Abstract:Visual tracking plays an important role in perception system, which is a crucial part of intelligent transportation. Recently, Siamese network is a hot topic for visual tracking to estimate moving targets' trajectory, due to its superior accuracy and simple framework. In general, Siamese tracking algorithms, supervised by logistic loss and triplet loss, increase the value of inner product between exemplar template and positive sample while reduce the value of inner product with background sample. However, the distractors from different exemplars are not considered by mentioned loss functions, which limit the feature models' discrimination.

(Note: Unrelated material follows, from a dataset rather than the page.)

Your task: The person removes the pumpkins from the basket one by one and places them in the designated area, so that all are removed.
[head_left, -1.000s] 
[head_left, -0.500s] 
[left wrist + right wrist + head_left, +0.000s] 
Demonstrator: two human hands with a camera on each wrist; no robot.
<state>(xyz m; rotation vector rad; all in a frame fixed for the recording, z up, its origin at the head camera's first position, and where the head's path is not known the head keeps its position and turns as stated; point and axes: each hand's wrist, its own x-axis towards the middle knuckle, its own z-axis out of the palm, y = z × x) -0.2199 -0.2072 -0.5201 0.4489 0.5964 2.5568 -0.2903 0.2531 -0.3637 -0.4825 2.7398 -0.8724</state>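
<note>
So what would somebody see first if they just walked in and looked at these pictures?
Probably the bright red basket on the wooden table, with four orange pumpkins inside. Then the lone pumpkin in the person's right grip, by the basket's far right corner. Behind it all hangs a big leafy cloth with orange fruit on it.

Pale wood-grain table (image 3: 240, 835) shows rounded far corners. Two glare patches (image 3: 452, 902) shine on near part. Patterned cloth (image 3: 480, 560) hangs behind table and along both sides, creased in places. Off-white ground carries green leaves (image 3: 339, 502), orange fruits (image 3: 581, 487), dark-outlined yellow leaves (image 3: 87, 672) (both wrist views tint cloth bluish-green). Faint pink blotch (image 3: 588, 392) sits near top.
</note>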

In this paper, a new exemplar loss integrated with logistic loss is proposed to enhance the feature model's discrimination by reducing inner products among exemplars. Without the bells and whistles, the proposed algorithm outperforms the methods supervised by logistic loss or triplet loss. Numerical results suggest that the newly developed algorithm achieves comparable performance in public benchmarks.